Нахожу Леху одного, скучающего в баре. Сажусь рядом с ним. Заказываю себе еще водки с клюквенным соком. Нет, я не напиваюсь, это мой второй бокал, который я очень медленно пью.

— Что с тобой? — черт, Лешу не обманешь, он всегда считывает мои эмоции.
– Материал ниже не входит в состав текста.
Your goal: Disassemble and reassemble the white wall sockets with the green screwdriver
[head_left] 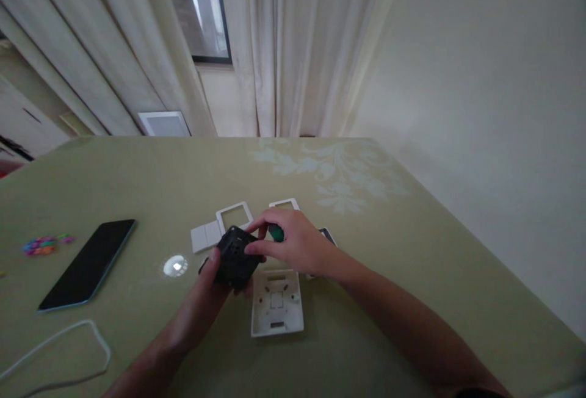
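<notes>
The black module (235, 257) sits clamped in the person's left hand (206, 293), tilted above the table (160, 178). The right hand (297, 240) reaches it with thumb and fingertips, curled about a mostly hidden green object (276, 232); whether those fingers clamp this object or the module's edge, one cannot tell.

A push from the right hand could twist the module out of the left hand's hold, since its underside appears to rest on the fingers alone. Dropped, it might strike the white box (268, 312), which lies open just below the hands; any small loose part could fall in too.

Beyond the left hand lie white panels (206, 236) and a white frame (232, 207), close enough to be knocked. Left of that hand, the tablet (89, 267) lies well apart.
</notes>
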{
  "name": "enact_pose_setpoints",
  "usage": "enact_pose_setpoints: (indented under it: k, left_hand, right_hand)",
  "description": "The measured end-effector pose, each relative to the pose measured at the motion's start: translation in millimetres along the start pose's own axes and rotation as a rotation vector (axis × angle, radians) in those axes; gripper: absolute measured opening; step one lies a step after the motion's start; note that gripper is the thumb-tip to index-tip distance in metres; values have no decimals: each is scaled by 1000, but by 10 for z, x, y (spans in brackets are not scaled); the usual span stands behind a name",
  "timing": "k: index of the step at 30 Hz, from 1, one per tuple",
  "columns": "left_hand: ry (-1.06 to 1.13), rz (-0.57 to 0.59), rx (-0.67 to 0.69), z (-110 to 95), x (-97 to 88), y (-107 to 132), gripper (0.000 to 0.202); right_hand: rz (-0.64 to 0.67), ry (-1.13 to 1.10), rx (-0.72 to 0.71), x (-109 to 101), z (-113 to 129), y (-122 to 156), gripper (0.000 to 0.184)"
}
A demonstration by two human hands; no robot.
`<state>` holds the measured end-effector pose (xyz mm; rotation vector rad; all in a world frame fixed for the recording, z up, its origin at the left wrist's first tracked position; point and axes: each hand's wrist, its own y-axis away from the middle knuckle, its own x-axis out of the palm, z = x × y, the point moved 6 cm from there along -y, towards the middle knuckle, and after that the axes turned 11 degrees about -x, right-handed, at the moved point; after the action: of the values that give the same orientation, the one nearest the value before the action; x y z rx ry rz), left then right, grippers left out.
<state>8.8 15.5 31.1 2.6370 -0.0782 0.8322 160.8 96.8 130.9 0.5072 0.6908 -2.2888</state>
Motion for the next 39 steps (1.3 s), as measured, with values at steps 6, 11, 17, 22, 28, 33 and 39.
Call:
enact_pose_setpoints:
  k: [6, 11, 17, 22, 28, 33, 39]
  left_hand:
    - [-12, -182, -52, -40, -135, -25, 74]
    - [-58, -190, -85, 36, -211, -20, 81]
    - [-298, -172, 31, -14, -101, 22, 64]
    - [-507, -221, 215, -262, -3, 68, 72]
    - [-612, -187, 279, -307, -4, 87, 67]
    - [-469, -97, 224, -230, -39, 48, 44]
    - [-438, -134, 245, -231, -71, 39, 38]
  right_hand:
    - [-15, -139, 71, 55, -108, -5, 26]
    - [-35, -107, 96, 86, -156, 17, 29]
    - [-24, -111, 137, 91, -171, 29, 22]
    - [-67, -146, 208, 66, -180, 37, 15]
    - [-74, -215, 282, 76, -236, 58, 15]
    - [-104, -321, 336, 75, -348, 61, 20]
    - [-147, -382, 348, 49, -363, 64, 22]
— Все нормально. Просто голова немного разболелась, — вру я. И снова перевожу взгляд на Дана. Улыбается гад. Ей улыбается! Вот этой своей белоснежной похотливой улыбкой. Глазами ее пожирает, раздевает взглядом. А она подыгрывает ему. Мне кажется, вся кровь приливает к моим щекам и я вся горю. Заказываю воды со льдом, чтобы потушить жар сжирающий меня. Ничего не могу с собой сделать. Меня съедает необоснованная, неожиданная для меня ревность. Эта ревность лишает меня рассудка.
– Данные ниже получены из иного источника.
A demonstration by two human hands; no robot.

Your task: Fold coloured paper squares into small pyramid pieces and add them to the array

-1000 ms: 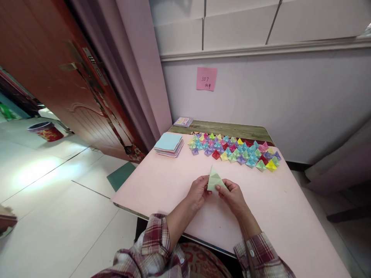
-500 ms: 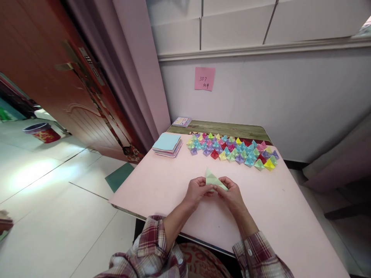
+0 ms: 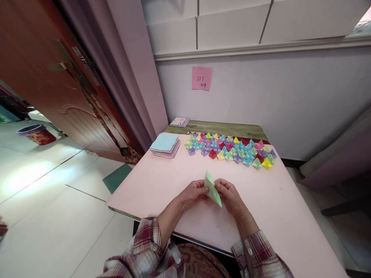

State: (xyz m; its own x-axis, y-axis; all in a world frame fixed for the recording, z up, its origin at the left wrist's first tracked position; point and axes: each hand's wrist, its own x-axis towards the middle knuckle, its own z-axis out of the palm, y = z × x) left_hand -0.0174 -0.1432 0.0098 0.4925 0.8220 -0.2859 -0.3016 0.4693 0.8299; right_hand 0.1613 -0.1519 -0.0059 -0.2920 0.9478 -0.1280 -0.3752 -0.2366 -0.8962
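Observation:
Both my hands hold a pale green folded paper [image 3: 211,188] just above the pink table [image 3: 150,181]. My left hand [image 3: 191,194] pinches its left side and my right hand [image 3: 230,196] pinches its right side, fingers closed. The paper is a narrow triangle standing on edge, its tip pointing up and away from me. Beyond it, several small folded paper shapes [image 3: 230,150] in many colours lie in rows near the table's far edge.
A stack of square coloured paper sheets [image 3: 164,144] lies at the far left of the table, a small packet [image 3: 179,122] on the wooden strip behind. A pink sticky note [image 3: 201,78] hangs on the wall. A brown door [image 3: 43,77] stands left.
The green paper has turned from a flat, wide triangle to a narrower shape tilted on edge between my fingers. My hands have drawn slightly closer to me.

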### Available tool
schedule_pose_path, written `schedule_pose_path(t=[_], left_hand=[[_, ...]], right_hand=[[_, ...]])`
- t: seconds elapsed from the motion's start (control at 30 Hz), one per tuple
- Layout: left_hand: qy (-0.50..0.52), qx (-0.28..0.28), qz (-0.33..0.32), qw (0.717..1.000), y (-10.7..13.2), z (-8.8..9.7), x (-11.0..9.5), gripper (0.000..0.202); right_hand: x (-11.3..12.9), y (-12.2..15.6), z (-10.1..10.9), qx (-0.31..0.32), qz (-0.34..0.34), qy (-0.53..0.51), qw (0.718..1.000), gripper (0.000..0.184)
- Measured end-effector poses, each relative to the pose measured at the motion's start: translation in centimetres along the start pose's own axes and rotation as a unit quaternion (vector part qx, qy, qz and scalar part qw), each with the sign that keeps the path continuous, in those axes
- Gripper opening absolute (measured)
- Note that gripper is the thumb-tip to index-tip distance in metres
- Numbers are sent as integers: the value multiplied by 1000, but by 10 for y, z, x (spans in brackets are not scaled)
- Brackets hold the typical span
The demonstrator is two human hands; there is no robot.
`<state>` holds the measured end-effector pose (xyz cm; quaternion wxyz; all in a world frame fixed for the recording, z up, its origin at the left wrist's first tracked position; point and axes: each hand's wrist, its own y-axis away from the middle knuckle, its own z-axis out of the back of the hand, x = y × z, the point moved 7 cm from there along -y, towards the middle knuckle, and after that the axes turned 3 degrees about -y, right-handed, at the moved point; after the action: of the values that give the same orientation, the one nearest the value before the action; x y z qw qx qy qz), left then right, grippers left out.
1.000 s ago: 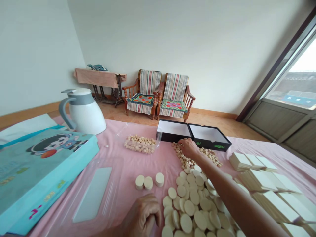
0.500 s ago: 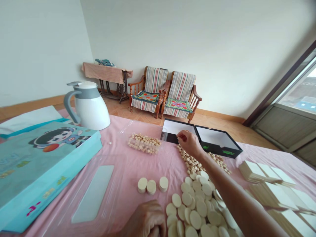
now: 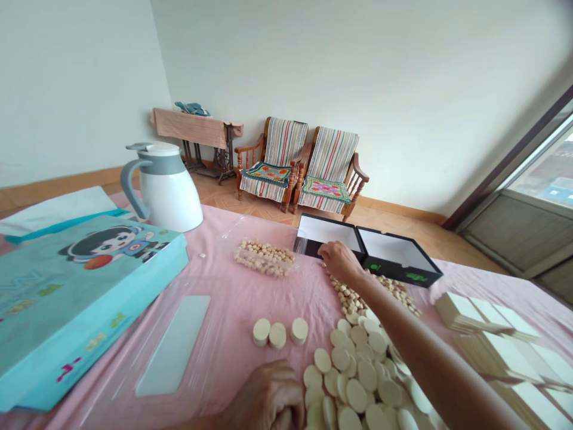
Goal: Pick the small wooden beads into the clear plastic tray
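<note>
Shifted left over the past second with the right hand, from over the small wooden pieces to their left edge, just before the left black tray. Bent at the fingers, with tips drawn together; cannot tell whether pinching a piece. Probably means handling pieces one at a time, with many left loose. Spread across the pink cloth in front of the trays, partly behind the forearm. Just nearer, pale discs in a heap. Close beside these, little moved, curled inward with the left hand; cannot tell whether holding anything. Farther left, a clear container with more small pieces.
</note>
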<state>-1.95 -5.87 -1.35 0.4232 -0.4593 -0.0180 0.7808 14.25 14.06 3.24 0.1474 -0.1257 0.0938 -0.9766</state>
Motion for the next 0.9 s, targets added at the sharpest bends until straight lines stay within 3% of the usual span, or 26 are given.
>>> schedule_pose_path(t=[0.1, 0.33, 0.43, 0.5, 0.6, 0.7, 0.8, 0.9], left_hand=[[-1, 7, 5, 1000, -1, 2, -1, 32], [-20, 3, 18, 1000, -1, 8, -11, 29], [-96, 19, 7, 995, -14, 30, -24, 28], [-152, 33, -13, 988, -31, 54, -26, 30], [-241, -37, -7, 970, -62, 108, -3, 29], [-350, -50, 53, 934, -86, 143, 48, 29], [-390, -22, 89, 916, -94, 154, 90, 23], [-392, -16, 74, 917, -92, 152, 103, 17]], right_hand=[[-11, 5, -24, 61, -15, 97, 993, 22], [-6, 12, -36, 51, -16, 115, 992, 24], [-6, 12, -27, 33, -21, 102, 994, 23], [-2, 9, -10, -15, -23, 65, 998, 22], [14, 4, 18, -112, -10, -48, 993, 18], [42, -3, 28, -133, 27, -140, 981, 14], [66, -7, 25, -110, 53, -185, 975, 15], [67, -6, 25, -114, 64, -207, 970, 18]])
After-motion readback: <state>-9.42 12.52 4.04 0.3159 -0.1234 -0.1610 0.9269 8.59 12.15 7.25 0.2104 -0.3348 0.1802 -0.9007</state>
— Может, тогда уедем отсюда? — предлагает мне Леша. Мне бы действительно согласится с ним. Уехать домой. Но я, как мазохист, отказываюсь. Говорю, что мне уже лучше, и я хочу остаться. Пытаюсь переключиться, задаю Лехе разные вопросы обо всем, лишь бы отвлечься от парочки. Так проходит еще полчаса. Я вижу как Дан и Барби подходят к Роберту. Дан что-то ему говорит, на что Роберт ухмыляется, указывая на самые отдаленные домики. Дан хватает эту козу за руку и тянет за собой, скрываясь за дверьми отдаленного домика. И я понимаю, что они отправляются туда не обсуждать политическую обстановку в мире. Видимо, он тащит ее туда для того, чтобы опробовать ее рабочий рот.
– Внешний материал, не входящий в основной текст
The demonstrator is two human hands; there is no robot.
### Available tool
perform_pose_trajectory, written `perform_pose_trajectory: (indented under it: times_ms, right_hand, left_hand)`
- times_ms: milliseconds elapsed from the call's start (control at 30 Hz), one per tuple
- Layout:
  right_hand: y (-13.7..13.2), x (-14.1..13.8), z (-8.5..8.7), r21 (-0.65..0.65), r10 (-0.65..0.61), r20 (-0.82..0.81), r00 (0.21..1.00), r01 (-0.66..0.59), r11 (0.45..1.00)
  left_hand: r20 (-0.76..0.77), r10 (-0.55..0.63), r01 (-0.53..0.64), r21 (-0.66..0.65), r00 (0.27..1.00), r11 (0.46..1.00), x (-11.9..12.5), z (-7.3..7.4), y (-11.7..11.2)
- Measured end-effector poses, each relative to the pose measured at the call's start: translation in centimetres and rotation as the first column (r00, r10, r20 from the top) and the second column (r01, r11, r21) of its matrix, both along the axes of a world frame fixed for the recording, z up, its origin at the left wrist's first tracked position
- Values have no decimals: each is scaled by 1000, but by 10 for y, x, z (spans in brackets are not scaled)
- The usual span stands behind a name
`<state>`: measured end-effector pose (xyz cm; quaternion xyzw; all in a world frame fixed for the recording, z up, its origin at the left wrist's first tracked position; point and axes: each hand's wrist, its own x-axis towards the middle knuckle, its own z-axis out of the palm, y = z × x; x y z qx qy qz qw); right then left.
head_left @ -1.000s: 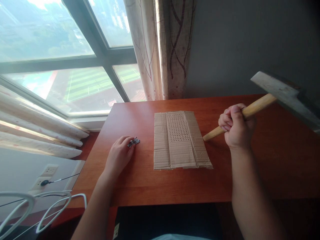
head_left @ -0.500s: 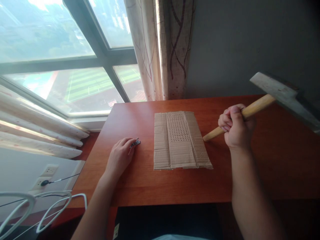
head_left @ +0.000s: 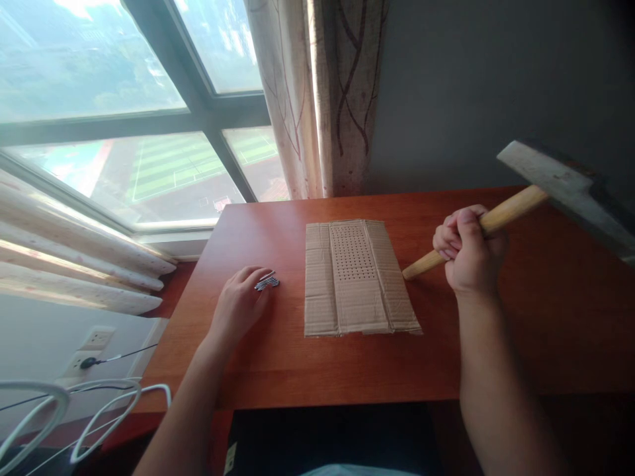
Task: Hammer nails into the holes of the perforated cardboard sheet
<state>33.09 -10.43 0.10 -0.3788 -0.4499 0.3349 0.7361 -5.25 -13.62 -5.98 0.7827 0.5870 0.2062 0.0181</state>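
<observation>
My right hand point(head_left: 469, 254) is closed round the wooden handle of a hammer point(head_left: 546, 192), held up over the right side of the table with its metal head at the far right. My left hand point(head_left: 238, 304) rests on the reddish wooden table point(head_left: 297, 363), its fingertips on a small pile of metal nails point(head_left: 266, 282); whether the fingers pinch a nail is unclear. Between my hands lies a flat cardboard piece point(head_left: 357, 277) with a grid of small holes in its upper middle.
A window and patterned curtain point(head_left: 322, 99) stand behind the table, with a grey wall to the right. Wall sockets point(head_left: 92, 347) with a black plug and a white wire frame point(head_left: 74, 416) sit at lower left, below the table's left edge.
My left fingertips have shifted slightly on the nails, nudging the pile a little. The hammer and my right hand have hardly moved.
</observation>
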Motion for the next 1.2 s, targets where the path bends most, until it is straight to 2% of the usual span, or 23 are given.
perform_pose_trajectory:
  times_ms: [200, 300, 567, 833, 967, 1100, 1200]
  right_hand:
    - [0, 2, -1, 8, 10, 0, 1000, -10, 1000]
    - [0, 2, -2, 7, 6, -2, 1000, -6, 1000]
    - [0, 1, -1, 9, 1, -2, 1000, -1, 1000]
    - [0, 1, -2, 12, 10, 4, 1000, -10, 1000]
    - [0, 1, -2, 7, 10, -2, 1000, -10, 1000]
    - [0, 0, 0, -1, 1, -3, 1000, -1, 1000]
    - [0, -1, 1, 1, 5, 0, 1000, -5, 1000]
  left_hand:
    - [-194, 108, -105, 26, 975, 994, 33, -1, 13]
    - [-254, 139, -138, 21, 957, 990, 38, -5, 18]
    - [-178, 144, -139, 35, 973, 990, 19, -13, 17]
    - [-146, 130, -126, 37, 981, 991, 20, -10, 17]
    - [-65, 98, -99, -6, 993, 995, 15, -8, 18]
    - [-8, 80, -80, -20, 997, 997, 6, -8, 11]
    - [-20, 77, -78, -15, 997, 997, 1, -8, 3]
К нам с Лешей подходит Роберт с Лизкой. Прощаются с нами. Подруга устала от суеты и громкой музыки. Не смотря на то, что это — открытие комплекса, Роберт уезжает вместе с женой, оставляя все на своего администратора. Прощаюсь с Лизой, обещая обязательно навестить ее в больнице. Говорю Леше, что мне нужно в дамскую комнату. И направляюсь к этим чертовым отдаленным домикам. Зачем я это делаю? Я и сама не знаю, мои ноги сами несут меня в ту сторону. Я знала, что он не святой. Что у него есть другие женщины. Я их видела. Малолетняя ворона Инна, непонятная ехидная Кристина. Но я никогда не видела, как он обнимал их, смотрел похотливым взглядом. Я уже близко, еще пара домиков и я буду у цели. Закуриваю по дороге сигарету. Глубоко затягиваюсь. С каждым шагом мое дыхание становится глубже.